Create Categorical Arrays
This example shows how to create categorical arrays from various types of input data and modify their elements. The categorical
data type stores values from a finite set of discrete categories. You can create a categorical array from a numeric array, logical array, string array, or cell array of character vectors. The unique values from the input array become the categories of the categorical array. A categorical array provides efficient storage and convenient manipulation of data while also maintaining meaningful names for the values.
By default, the categories of a categorical array do not have a mathematical ordering. For example, the discrete set of pet categories ["dog" "cat" "bird"]
has no meaningful mathematical ordering, so MATLAB® uses the alphabetical ordering ["bird" "cat" "dog"]
. But you can also create ordinal categorical arrays, in which the categories do have meaningful mathematical orderings. For example, the discrete set of size categories ["small" "medium" "large"]
can have the mathematical ordering of small < medium < large
. Ordinal categorical arrays enable you to make comparisons between their elements.
Create Categorical Array from Input Array
To create a categorical array from an input array, use the categorical
function.
For example, create a string array whose elements are all states from New England. Notice that some of the strings have leading and trailing spaces.
statesNE = ["MA" "ME" " CT" "VT" " ME " "NH" "VT" "MA" "NH" "CT" "RI "]
statesNE = 1x11 string
"MA" "ME" " CT" "VT" " ME " "NH" "VT" "MA" "NH" "CT" "RI "
Convert the string array to a categorical array. When you create categorical arrays from string arrays (or cell arrays of character vectors), leading and trailing spaces are removed.

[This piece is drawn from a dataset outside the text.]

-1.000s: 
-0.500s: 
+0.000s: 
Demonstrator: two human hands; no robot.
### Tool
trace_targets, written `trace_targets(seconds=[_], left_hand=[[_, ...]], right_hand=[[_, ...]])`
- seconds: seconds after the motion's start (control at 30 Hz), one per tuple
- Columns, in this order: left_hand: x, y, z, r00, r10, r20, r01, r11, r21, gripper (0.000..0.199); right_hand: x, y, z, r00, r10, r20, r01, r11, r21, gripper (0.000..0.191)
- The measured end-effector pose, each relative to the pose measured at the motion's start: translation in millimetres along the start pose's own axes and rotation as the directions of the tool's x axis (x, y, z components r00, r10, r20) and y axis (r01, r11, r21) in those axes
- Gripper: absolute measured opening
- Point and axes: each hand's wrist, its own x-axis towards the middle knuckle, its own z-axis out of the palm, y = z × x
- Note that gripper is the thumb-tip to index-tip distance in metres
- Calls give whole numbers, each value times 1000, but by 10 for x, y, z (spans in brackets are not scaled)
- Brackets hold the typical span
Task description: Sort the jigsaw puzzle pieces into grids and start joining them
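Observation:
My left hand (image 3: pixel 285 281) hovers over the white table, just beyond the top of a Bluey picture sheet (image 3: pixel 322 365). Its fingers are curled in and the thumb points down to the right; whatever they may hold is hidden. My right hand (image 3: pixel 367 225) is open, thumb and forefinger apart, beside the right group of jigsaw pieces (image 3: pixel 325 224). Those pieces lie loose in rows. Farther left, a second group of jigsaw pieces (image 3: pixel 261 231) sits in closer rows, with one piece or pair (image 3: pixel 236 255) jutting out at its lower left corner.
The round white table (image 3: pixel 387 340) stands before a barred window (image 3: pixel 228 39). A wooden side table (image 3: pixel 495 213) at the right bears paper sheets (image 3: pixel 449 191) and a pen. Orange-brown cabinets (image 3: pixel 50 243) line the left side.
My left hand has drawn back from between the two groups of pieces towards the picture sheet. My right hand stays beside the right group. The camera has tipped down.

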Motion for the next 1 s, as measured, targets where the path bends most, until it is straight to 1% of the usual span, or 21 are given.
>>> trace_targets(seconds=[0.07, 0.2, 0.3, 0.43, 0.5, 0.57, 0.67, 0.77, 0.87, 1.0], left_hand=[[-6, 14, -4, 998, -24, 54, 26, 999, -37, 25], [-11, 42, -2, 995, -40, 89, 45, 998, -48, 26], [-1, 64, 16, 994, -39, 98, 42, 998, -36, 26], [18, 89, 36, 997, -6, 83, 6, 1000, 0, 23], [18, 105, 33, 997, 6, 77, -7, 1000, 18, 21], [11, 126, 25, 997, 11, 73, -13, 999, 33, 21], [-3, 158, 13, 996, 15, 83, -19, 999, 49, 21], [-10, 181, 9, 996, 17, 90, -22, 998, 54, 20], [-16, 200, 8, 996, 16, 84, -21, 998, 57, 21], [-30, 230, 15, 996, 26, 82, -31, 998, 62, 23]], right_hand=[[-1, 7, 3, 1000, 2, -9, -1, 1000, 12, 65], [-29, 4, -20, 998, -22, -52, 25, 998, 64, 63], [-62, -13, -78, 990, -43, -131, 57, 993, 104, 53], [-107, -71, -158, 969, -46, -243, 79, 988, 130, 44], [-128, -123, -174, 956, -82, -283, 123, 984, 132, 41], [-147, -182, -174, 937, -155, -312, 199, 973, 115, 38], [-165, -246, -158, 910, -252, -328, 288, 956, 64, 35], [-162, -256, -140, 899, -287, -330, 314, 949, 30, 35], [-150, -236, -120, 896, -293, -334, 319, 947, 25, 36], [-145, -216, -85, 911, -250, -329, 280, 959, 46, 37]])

statesNE = categorical(statesNE)
statesNE = 1x11 categorical
MA ME CT VT ME NH VT MA NH CT RI
List the categories of statesNE
by using the categories
function. Every element of statesNE
belongs to one of these categories. Because statesNE
has six unique states, there are six categories. The categories are listed in alphabetical order because the state abbreviations have no mathematical ordering.
categories(statesNE)
ans = 6x1 cell
{'CT'}
{'MA'}
{'ME'}
{'NH'}
{'RI'}
{'VT'}
Add and Modify Elements
To add one element to a categorical array, you can assign text that represents a category name. For example, add a state to statesNE
.
statesNE(12) = "ME"
statesNE = 1x12 categorical
MA ME CT VT ME NH VT MA NH CT RI ME
To add or modify multiple elements, you must assign a categorical array.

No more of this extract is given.